From: Bill Todd on
Terje Mathisen wrote:

> So what are the features that good file system should have, besides
> never silently dropping updates,

Unless, of course, the user chooses this possibility for performance
reasons (e.g., by allowing it to employ write-back caching).

> and never allowing an inconsistent state?

To be precise, never allowing a *visibly* inconsistent state:
journal-protected file systems enter inconsistent states all the time,
and may even be caught in one by a crash - they just repair them before
anyone can notice, as fsck & friends could do if they could run fast enough.

>
> a) Extent-based block addressing, ideally with a background task which
> cleans up fragmented files.

Anton is right: that's an implementation detail, not a feature per se.

>
> b) inode-like separation between filenames and storage allocation.
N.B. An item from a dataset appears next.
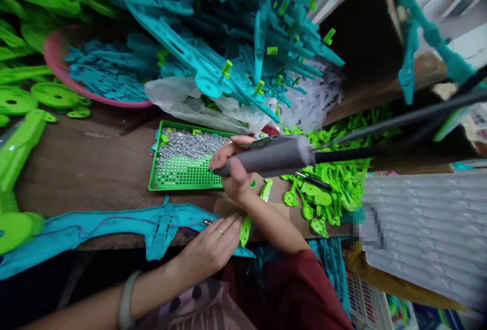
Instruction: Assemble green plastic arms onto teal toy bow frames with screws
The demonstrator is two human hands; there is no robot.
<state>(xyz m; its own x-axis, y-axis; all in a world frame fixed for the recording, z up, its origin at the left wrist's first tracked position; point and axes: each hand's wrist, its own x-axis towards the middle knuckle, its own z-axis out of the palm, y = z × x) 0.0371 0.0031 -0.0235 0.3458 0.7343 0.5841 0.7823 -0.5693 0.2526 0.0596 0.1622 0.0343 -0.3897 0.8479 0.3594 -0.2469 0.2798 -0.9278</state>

That is also an implementation detail, even if hard links must be
supported. If the underlying storage is sufficiently robust its impact
on corruption-survivability lessens a lot, and (as NTFS found out)
keeping at least *some* per-file metadata directory-resident can be a
performance win.

>
> c) Room in the directory structure to skip the inode completely for
> single-linked files with a small (1-3?) number of extents.
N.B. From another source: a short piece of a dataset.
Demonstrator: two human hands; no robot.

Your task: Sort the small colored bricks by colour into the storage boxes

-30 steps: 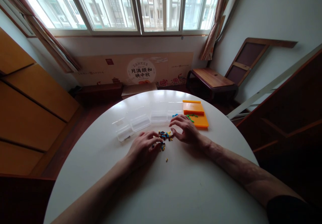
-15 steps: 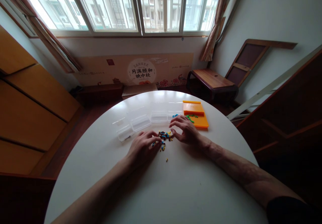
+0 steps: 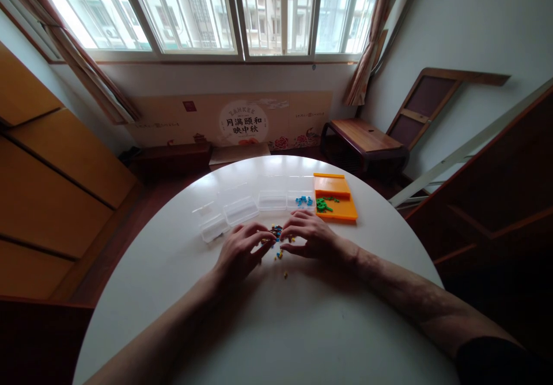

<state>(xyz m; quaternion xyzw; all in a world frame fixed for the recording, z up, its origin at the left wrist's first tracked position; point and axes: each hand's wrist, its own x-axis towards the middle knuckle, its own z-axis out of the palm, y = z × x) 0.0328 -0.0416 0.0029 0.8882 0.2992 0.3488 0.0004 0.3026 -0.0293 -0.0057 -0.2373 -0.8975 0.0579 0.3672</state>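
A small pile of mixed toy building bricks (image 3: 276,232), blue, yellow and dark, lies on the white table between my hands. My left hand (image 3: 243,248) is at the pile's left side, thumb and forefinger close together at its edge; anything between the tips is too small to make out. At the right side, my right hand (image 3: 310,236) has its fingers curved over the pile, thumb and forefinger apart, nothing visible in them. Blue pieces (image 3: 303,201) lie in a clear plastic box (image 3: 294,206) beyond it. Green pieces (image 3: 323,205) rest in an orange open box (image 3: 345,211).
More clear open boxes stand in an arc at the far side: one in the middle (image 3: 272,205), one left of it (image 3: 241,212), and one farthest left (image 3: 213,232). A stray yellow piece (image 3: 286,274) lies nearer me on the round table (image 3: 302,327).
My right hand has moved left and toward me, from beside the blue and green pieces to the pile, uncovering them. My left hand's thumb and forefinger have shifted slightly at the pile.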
Another implementation detail which can become dangerous if the
underlying storage is *not* sufficiently robust to protect directory
access paths.

>
> Any others?

A good file system should be reliable (uncompromising in its data
integrity: what comes out should always be precisely what went in),
available (robust in the face of hardware failure, even in single-disk
environments when possible), securely sharable (across both processes
and network nodes), fast, efficient in its use of resources (across the
full range of file sizes from zero bytes on up), incrementally scalable
(or shrinkable) in size (and performance) from MB to EB, inexpensive to
purchase and use, common (and interoperable) across all operating
systems of interest, and simple to use and manage (this last including
management of whatever trade-offs may be necessary among these features).

Some might suggest including additional features that may be difficult
to incorporate at higher (application) levels with comparable efficiency
and/or standardization, such as audit trails (from snapshots to
'continuous data protection'), transactional semantics across multiple
application operations, and record-oriented extensions - though not to
the point where the file system starts looking like a full-fledged
database (since that tends to compromise speed, efficiency, and
simplicity of use).

That's a start, anyway: I'd be interested to hear what others think
I've missed.

- bill
From: Anton Ertl on
Terje Mathisen <terje.mathisen(a)hda.hydro.com> writes:
>So what are the features that good file system should have

You might be interested in the 2006 Linux File Systems Workshop.
There's a summary of the workshop at
<http://lwn.net/Articles/190222/>.

- anton
--
M. Anton Ertl Some things have to be seen to be believed
anton(a)mips.complang.tuwien.ac.at Most things have to be believed to be seen
http://www.complang.tuwien.ac.at/anton/home.html
From: Tarjei T. Jensen on

Terje Mathisen wrote:
> So what are the features that good file system should have, besides never
> silently dropping updates, and never allowing an inconsistent state?
>
> a) Extent-based block addressing, ideally with a background task which
> cleans up fragmented files.
>
> b) inode-like separation between filenames and storage allocation.
>
> c) Room in the directory structure to skip the inode completely for
> single-linked files with a small (1-3?) number of extents.
>
> Any others?

I have some wishes:

Arbitrary length file names and files. File names should not be case
sensitive.

Support for access control lists, etc. Space for metadata.

An ability to tell the underlying hardware the name of the file system if
such exists. That eases administration of the system.

It should have a management API which allows software to monitor it.

Ideally the file system should be able to defragment itself.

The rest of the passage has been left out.